Task item: The answer must be the complete listing, reproduced exactly.
Data excerpt START
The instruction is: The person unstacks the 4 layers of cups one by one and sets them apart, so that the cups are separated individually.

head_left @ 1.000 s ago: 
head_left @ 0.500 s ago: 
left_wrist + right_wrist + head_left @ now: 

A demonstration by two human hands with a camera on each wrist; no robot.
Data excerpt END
Exercise answer:
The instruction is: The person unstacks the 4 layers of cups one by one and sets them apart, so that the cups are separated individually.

head_left @ 1.000 s ago: 
head_left @ 0.500 s ago: 
left_wrist + right_wrist + head_left @ now: 

A demonstration by two human hands with a camera on each wrist; no robot.

With that, the answer is complete.